All lines holding the word "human" should be located in the records and copied.
★ ★ ★ ★
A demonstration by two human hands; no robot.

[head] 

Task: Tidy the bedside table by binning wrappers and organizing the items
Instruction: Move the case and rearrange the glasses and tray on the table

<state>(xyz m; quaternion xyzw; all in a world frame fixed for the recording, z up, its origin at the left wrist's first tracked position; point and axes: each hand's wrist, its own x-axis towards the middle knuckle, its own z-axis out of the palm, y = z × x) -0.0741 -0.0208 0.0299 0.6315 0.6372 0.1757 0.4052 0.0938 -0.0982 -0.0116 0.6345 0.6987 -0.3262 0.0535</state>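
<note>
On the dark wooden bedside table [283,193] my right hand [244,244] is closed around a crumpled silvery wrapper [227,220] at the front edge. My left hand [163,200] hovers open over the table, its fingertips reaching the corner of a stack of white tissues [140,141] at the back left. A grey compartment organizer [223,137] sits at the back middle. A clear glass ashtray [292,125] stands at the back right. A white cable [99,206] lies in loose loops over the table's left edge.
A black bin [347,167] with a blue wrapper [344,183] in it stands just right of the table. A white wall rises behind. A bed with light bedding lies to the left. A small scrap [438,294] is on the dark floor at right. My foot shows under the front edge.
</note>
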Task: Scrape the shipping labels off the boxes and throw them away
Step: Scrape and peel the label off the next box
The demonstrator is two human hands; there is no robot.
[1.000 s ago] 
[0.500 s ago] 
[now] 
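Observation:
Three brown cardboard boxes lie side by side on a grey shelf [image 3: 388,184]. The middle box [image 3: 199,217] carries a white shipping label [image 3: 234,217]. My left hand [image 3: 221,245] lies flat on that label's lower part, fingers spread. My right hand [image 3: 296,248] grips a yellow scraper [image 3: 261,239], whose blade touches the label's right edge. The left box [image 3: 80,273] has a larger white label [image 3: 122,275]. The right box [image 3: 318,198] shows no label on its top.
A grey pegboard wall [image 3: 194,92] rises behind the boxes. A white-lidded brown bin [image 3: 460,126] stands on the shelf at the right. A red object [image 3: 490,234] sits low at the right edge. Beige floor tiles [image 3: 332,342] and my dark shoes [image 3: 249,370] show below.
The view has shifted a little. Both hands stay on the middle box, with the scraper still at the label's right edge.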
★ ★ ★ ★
# YOUR RESPONSE
A demonstration by two human hands; no robot.
The demonstrator is two human hands; there is no robot.

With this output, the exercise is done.